Retype the whole listing exactly. Leave out pictures.
=== EXERCISE DATA ===
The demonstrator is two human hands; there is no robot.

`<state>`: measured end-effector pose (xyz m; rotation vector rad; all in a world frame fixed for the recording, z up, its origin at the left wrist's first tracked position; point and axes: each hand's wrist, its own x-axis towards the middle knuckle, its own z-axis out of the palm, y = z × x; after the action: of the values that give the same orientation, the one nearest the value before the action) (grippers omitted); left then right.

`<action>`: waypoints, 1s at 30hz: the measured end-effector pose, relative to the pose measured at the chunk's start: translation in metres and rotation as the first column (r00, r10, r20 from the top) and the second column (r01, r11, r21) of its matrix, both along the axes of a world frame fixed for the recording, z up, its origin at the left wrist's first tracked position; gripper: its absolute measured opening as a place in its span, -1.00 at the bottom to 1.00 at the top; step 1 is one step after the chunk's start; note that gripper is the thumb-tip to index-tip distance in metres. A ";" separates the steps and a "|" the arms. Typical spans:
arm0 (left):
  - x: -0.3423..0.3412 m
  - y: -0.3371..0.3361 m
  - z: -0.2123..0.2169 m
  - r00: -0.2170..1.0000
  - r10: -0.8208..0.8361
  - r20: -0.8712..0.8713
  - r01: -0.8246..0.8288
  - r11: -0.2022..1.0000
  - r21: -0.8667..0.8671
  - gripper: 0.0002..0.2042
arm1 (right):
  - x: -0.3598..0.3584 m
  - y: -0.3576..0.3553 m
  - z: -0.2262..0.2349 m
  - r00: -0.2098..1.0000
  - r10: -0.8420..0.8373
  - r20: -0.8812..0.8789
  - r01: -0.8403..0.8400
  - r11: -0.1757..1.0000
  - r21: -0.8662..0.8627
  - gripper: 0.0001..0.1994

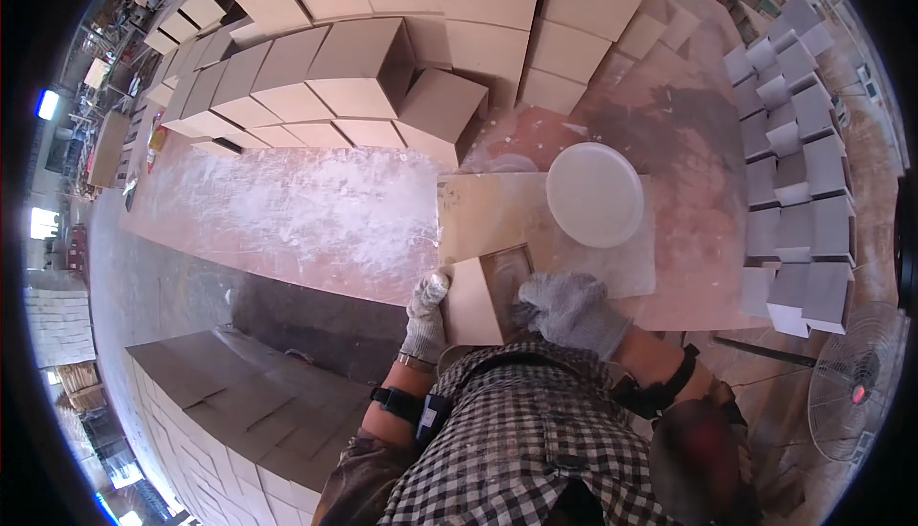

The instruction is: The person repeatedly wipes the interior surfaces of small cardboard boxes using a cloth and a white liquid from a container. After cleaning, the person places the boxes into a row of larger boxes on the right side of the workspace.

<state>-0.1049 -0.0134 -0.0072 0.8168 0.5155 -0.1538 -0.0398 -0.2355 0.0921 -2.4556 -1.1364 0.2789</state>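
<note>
Reddish tabletop, left half coated with white powder. Far side occupied by stacked tan boxes. Flat board laid near the front edge; round white disc placed on it, far rim extended past the board's edge.

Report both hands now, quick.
Left hand: holding the tan box by its left side.
Right hand: at the box's right side; open or holding something, cannot be told.

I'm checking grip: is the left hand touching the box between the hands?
Touching: the head view shows the left hand against the left edge of the box, with no gap.
</note>
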 end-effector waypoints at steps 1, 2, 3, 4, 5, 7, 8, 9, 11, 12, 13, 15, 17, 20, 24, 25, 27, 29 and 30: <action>-0.003 0.001 -0.003 0.998 0.047 -0.045 -0.043 0.995 0.086 -0.39 | 0.003 0.012 0.015 0.978 -0.044 -0.205 0.072 0.989 0.129 -0.79; -0.004 -0.001 -0.005 0.993 0.085 -0.083 -0.070 0.984 0.165 -0.38 | 0.004 0.017 0.023 0.912 -0.072 -0.403 0.176 0.958 0.228 -0.78; -0.007 -0.001 -0.006 0.993 0.083 -0.088 -0.068 0.984 0.164 -0.38 | 0.001 0.020 0.019 0.910 -0.074 -0.408 0.179 0.958 0.226 -0.78; -0.006 -0.002 -0.007 0.995 0.075 -0.060 -0.071 0.995 0.073 -0.39 | 0.000 0.019 0.012 0.809 -0.118 -0.575 0.333 0.900 0.283 -0.74; -0.006 0.000 -0.009 0.996 0.079 -0.036 -0.080 0.997 -0.015 -0.39 | -0.002 0.021 0.004 0.676 -0.120 -0.727 0.478 0.822 0.309 -0.70; -0.006 0.004 -0.022 0.996 0.075 -0.046 -0.075 0.997 0.004 -0.40 | -0.007 0.018 -0.012 0.558 -0.078 -0.826 0.561 0.770 0.306 -0.71; -0.008 0.005 -0.028 0.996 0.071 -0.055 -0.070 0.997 0.021 -0.41 | -0.010 0.016 -0.016 0.430 -0.024 -0.902 0.638 0.715 0.285 -0.72; -0.012 0.005 -0.034 0.995 0.074 -0.062 -0.073 0.997 0.020 -0.41 | -0.011 0.012 -0.018 0.424 -0.024 -0.905 0.638 0.717 0.280 -0.72; -0.014 0.007 -0.038 0.996 0.087 -0.031 -0.085 0.994 0.061 -0.41 | -0.003 0.012 -0.009 0.557 -0.027 -0.830 0.445 0.854 0.271 -0.73; -0.015 0.007 -0.040 0.995 0.092 -0.036 -0.090 0.994 0.066 -0.41 | 0.002 0.011 -0.004 0.554 -0.021 -0.833 0.442 0.855 0.272 -0.73; -0.012 0.003 -0.037 0.994 0.095 -0.058 -0.090 0.992 0.088 -0.40 | 0.009 0.008 0.003 0.561 -0.044 -0.827 0.390 0.895 0.217 -0.75; -0.008 0.002 -0.030 0.995 0.087 -0.057 -0.083 0.993 0.078 -0.38 | 0.011 0.000 0.001 0.569 -0.068 -0.819 0.341 0.926 0.160 -0.76; -0.003 -0.002 -0.011 0.997 0.068 -0.033 -0.066 0.997 0.042 -0.42 | 0.014 -0.003 -0.008 0.971 -0.200 -0.129 0.194 0.979 -0.058 -0.81; -0.007 0.004 -0.014 0.998 0.057 -0.040 -0.057 0.998 -0.012 -0.43 | 0.013 0.004 0.013 0.978 -0.056 -0.200 0.062 0.998 0.025 -0.81; 0.003 -0.002 0.009 0.997 0.055 -0.056 -0.059 0.996 -0.069 -0.39 | -0.005 0.025 0.025 0.969 0.030 -0.244 0.059 0.935 0.349 -0.82; 0.002 -0.001 0.012 0.996 0.067 -0.061 -0.073 0.992 -0.099 -0.42 | -0.005 0.027 0.024 0.942 -0.039 -0.333 0.168 0.915 0.367 -0.81; -0.006 0.008 -0.022 0.993 0.097 -0.064 -0.095 0.995 0.032 -0.44 | -0.008 0.028 0.016 0.909 -0.119 -0.400 0.285 0.877 0.387 -0.80; -0.007 0.004 -0.019 0.996 0.079 -0.052 -0.079 0.997 -0.002 -0.49 | -0.007 0.013 0.001 0.919 -0.233 -0.317 0.319 0.913 0.254 -0.80; -0.006 0.001 -0.019 0.996 0.077 -0.052 -0.078 0.997 -0.009 -0.49 | -0.004 0.004 -0.008 0.921 -0.328 -0.211 0.359 0.924 0.130 -0.79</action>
<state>-0.1106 -0.0119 -0.0260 0.7822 0.5938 -0.1067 -0.0440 -0.2310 0.0840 -2.3686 -0.6074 0.2846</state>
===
**SOLVED PROBLEM**
The demonstrator is two human hands; there is no robot.

`<state>`: measured end-effector pose (xyz m; rotation vector rad; all in a world frame fixed for the recording, z up, its origin at the left wrist's first tracked position; point and axes: each hand's wrist, its own x-axis towards the middle knuckle, its own z-axis out of the palm, y = z × x; after the action: of the values that give the same orientation, the one nearest the value before the action) (grippers omitted); left then right.

`<action>`: waypoints, 1s at 30hz: the measured end-effector pose, relative to the pose measured at the chunk's start: translation in metres and rotation as the first column (r00, r10, r20 from the top) and the second column (r01, r11, r21) of its matrix, both along the axes of a world frame fixed for the recording, z up, its origin at the left wrist's first tracked position; gripper: its absolute measured opening as a place in its span, -1.00 at the bottom to 1.00 at the top; step 1 is one step after the chunk's start; note that gripper is the thumb-tip to index-tip distance in metres. A ";" separates the steps and a "|" the arms. Typical spans:
arm0 (left):
  - x: -0.3423..0.3412 m
  - y: -0.3371..0.3361 m
  - z: -0.2123..0.2169 m
  - r00: -0.2170..1.0000
  - r10: -0.8208..0.8361
  - r20: -0.8712..0.8713
  - r01: -0.8246..0.8288
  - r11: -0.2022..1.0000
  - r21: -0.8667..0.8671
  - gripper: 0.0002..0.2042
arm1 (right):
  - x: -0.3598..0.3584 m
  - y: -0.3576..0.3553 m
  - z: -0.2262..0.2349 m
  - r00: -0.2098..1.0000
  - r10: -0.8420..0.8373
  - r20: -0.8812..0.8789
  - r01: -0.8403..0.8400
  - r11: -0.1757..1.0000
  - r21: -0.8662..0.8627
  - gripper: 0.0001..0.1994


The instruction is: The person repeatedly wipes the interior surfaces of small cardboard boxes using a cloth and a white liquid from a container. After cleaning, the person places the boxes into a row of larger boxes on the right side of the workspace.

<state>-0.1049 -0.0134 -0.0072 0.8168 0.5155 -0.1538 -0.0398 -0.2355 0.0921 -2.4556 -1.1364 0.2789</state>
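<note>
Reddish tabletop, left half coated with white powder. Far side occupied by stacked tan boxes. Flat board laid near the front edge; round white disc placed on it, far rim extended past the board's edge.

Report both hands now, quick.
Left hand: holding the tan box by its left side.
Right hand: at the box's right side; open or holding something, cannot be told.

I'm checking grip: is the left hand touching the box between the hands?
Touching: the head view shows the left hand against the left edge of the box, with no gap.
</note>
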 end-effector waypoints at steps 1, 2, 3, 4, 5, 7, 8, 9, 11, 12, 13, 15, 17, 20, 24, 25, 27, 29 and 30: <action>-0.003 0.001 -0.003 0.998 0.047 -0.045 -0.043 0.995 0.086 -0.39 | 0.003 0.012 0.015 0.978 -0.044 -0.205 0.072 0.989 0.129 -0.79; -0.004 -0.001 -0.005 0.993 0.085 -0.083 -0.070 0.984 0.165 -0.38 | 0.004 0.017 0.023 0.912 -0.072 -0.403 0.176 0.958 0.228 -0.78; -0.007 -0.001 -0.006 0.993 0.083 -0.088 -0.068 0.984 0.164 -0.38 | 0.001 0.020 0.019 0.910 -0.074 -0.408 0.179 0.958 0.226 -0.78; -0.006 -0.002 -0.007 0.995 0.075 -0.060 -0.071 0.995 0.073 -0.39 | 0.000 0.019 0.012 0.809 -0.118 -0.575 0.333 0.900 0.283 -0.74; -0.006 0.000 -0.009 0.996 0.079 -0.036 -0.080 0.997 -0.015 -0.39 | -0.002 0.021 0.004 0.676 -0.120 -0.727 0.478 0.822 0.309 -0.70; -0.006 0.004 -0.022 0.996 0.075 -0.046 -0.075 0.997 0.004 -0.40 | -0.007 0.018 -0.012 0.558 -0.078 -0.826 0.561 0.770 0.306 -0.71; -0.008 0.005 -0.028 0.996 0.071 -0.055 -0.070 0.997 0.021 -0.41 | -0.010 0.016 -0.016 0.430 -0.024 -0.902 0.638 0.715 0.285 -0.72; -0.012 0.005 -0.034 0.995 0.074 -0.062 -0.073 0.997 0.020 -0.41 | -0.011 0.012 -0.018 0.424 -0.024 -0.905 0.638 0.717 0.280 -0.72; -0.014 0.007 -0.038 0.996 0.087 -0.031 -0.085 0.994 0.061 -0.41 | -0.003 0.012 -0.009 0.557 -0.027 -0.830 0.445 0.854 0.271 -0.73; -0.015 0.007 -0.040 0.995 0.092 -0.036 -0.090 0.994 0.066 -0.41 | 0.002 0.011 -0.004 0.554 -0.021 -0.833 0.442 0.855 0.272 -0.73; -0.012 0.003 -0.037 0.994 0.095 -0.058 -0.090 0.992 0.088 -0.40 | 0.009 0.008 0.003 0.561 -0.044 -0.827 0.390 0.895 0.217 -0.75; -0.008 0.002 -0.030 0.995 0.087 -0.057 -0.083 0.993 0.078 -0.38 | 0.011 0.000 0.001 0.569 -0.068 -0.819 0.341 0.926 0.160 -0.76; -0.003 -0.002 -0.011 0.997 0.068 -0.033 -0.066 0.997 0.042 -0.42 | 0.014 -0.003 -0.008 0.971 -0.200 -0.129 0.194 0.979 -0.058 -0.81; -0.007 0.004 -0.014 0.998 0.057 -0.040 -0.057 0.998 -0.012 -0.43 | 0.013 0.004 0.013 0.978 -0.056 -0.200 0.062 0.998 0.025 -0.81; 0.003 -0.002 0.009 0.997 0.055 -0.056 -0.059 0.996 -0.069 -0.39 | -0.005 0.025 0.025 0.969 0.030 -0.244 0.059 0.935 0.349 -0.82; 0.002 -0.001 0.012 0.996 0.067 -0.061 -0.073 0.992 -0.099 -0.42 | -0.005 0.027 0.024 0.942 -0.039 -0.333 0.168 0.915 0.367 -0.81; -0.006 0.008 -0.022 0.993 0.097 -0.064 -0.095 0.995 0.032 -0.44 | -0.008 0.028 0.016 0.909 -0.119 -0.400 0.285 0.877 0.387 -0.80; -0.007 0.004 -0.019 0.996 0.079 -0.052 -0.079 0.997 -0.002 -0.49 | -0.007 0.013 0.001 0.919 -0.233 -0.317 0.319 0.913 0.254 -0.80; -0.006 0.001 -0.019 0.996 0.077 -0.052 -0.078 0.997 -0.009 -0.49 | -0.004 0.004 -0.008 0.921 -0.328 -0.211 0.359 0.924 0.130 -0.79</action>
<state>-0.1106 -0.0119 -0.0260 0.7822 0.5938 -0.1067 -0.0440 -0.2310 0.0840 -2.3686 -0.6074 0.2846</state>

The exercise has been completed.